◆ **Problem details**: Make an exact copy of the records that follow, with each picture omitted.

────────

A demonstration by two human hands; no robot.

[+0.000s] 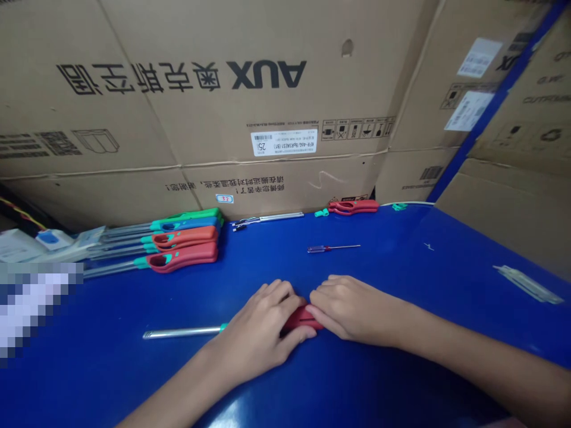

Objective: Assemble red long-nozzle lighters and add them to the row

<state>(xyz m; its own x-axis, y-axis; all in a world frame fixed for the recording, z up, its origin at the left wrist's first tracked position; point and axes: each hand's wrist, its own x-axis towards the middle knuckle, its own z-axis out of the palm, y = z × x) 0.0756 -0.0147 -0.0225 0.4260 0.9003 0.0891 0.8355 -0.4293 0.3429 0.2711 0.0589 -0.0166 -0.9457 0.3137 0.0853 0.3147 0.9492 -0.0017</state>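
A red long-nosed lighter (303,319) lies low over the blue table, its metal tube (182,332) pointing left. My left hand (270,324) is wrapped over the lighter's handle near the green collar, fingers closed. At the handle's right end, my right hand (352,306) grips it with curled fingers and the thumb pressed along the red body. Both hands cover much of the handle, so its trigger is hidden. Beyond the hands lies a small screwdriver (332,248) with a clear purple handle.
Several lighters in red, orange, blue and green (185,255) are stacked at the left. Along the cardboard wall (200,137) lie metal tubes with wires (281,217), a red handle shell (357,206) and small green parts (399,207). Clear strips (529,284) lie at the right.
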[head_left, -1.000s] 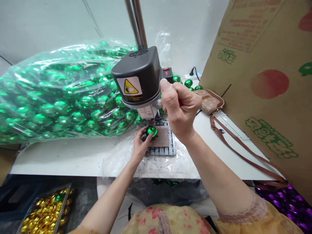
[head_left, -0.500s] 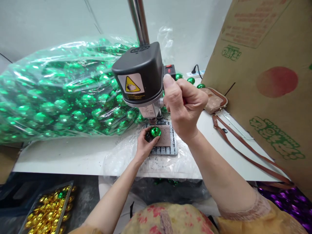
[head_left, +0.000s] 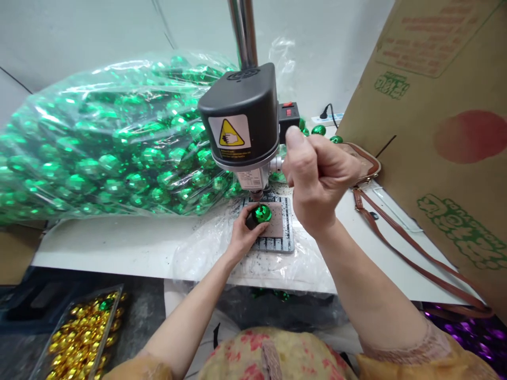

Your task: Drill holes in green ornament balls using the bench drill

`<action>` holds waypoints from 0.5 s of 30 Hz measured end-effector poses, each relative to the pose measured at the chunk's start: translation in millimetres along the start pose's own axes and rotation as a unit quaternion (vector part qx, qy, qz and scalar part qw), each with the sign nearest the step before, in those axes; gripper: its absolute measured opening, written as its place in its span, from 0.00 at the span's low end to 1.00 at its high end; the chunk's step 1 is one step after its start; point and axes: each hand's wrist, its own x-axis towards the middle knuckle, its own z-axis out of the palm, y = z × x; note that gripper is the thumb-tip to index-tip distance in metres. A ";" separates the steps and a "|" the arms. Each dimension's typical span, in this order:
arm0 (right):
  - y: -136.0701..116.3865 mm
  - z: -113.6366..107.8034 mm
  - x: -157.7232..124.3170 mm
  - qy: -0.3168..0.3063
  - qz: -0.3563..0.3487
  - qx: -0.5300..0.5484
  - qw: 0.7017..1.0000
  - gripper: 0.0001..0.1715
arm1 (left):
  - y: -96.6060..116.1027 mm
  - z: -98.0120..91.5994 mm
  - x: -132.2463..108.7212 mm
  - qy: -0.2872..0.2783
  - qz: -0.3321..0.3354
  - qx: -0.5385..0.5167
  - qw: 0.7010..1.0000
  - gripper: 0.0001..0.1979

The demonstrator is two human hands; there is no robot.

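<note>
A black drill press [head_left: 241, 116] with a yellow warning label stands over a slotted metal base plate [head_left: 289, 240]. Beneath its chuck, my left hand [head_left: 244, 232] grips a shiny green ball [head_left: 263, 214] between thumb and fingers, on a flat board [head_left: 277, 224] atop the plate. Dark holes or gaps show on the ball. My right hand [head_left: 319, 177] is closed at the right side of the press, beside a silver hub; what its fingers wrap round is hidden by the hand.
A clear bag of green balls [head_left: 106, 153] fills the left back. At right are a handbag with brown strap [head_left: 396, 240] and a cardboard box [head_left: 443, 142]. Gold balls [head_left: 75, 338] lie in a bin at lower left, purple ones [head_left: 471, 338] at lower right.
The whole view has shifted, so the press and both hands appear farther right. The green ball's visible face looks different. Both hands keep their closed grips.
</note>
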 end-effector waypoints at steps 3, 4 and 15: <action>2.6 -4.8 -9.8 -0.014 -0.020 0.008 1.000 0.28 | 2.1 0.3 -1.8 -0.002 -0.002 0.000 1.000 0.25; 3.5 -5.9 -12.5 -0.018 -0.029 0.016 0.999 0.27 | 3.1 0.5 -2.4 -0.001 -0.005 -0.002 1.000 0.24; 12.1 -11.3 -27.6 -0.013 -0.052 -0.010 0.999 0.27 | 4.4 1.2 -3.4 0.002 -0.001 0.000 1.000 0.25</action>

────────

◆ **Written answer**:
A demonstration by two human hands; no robot.

[+0.000s] 

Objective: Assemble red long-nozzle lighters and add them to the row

<state>(xyz m; its own x-axis, y-axis; all in a world frame fixed for the recording, z up, its origin at the left wrist's first tracked position; point and axes: each hand's wrist, its own x-axis towards the middle knuckle, its own z-axis out of the palm, y = z × x) 0.0756 -0.0147 -0.0225 0.4260 0.9003 0.0891 0.8355 -0.4293 0.3429 0.2711 0.0589 -0.0166 -0.9457 0.3137 0.0853 0.3147 0.9492 -0.0017</state>
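A red long-nosed lighter (303,319) lies low over the blue table, its metal tube (182,332) pointing left. My left hand (270,324) is wrapped over the lighter's handle near the green collar, fingers closed. At the handle's right end, my right hand (352,306) grips it with curled fingers and the thumb pressed along the red body. Both hands cover much of the handle, so its trigger is hidden. Beyond the hands lies a small screwdriver (332,248) with a clear purple handle.
Several lighters in red, orange, blue and green (185,255) are stacked at the left. Along the cardboard wall (200,137) lie metal tubes with wires (281,217), a red handle shell (357,206) and small green parts (399,207). Clear strips (529,284) lie at the right.
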[head_left, -1.000s] 
[head_left, -0.500s] 
[head_left, +0.000s] 

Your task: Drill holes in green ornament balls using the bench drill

`<action>` holds waypoints from 0.5 s of 30 Hz measured end-effector poses, each relative to the pose measured at the chunk's start: translation in millimetres along the start pose's own axes and rotation as a unit quaternion (vector part qx, qy, qz and scalar part qw), each with the sign nearest the step before, in those axes; gripper: its absolute measured opening, written as its place in its span, from 0.00 at the span's low end to 1.00 at its high end; the chunk's step 1 is one step after its start; point and axes: each hand's wrist, its own x-axis towards the middle knuckle, its own z-axis out of the palm, y = z × x; note that gripper is the thumb-tip to index-tip distance in metres. A ";" separates the steps and a "|" the arms. Each dimension's typical span, in this order:
arm0 (right):
  - y: -136.0701..116.3865 mm
  - z: -113.6366..107.8034 mm
  - x: -157.7232..124.3170 mm
  - qy: -0.3168..0.3063
  - qz: -0.3563..0.3487
  - qx: -0.5300..0.5484
  - qw: 0.7017..1.0000
  - gripper: 0.0001..0.1715
arm1 (left):
  - y: -96.6060..116.1027 mm
  - z: -98.0120..91.5994 mm
  - x: -132.2463..108.7212 mm
  - qy: -0.2872..0.2783
  - qz: -0.3321..0.3354
  - qx: -0.5385..0.5167
  - qw: 0.7010..1.0000
  - gripper: 0.0001..0.1979

The demonstrator is two human hands; there is no robot.

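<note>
A black drill press [head_left: 241, 116] with a yellow warning label stands over a slotted metal base plate [head_left: 289, 240]. Beneath its chuck, my left hand [head_left: 244, 232] grips a shiny green ball [head_left: 263, 214] between thumb and fingers, on a flat board [head_left: 277, 224] atop the plate. Dark holes or gaps show on the ball. My right hand [head_left: 319, 177] is closed at the right side of the press, beside a silver hub; what its fingers wrap round is hidden by the hand.
A clear bag of green balls [head_left: 106, 153] fills the left back. At right are a handbag with brown strap [head_left: 396, 240] and a cardboard box [head_left: 443, 142]. Gold balls [head_left: 75, 338] lie in a bin at lower left, purple ones [head_left: 471, 338] at lower right.
The whole view has shifted, so the press and both hands appear farther right. The green ball's visible face looks different. Both hands keep their closed grips.
</note>
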 end-effector waypoints at steps 3, 4 and 15: <action>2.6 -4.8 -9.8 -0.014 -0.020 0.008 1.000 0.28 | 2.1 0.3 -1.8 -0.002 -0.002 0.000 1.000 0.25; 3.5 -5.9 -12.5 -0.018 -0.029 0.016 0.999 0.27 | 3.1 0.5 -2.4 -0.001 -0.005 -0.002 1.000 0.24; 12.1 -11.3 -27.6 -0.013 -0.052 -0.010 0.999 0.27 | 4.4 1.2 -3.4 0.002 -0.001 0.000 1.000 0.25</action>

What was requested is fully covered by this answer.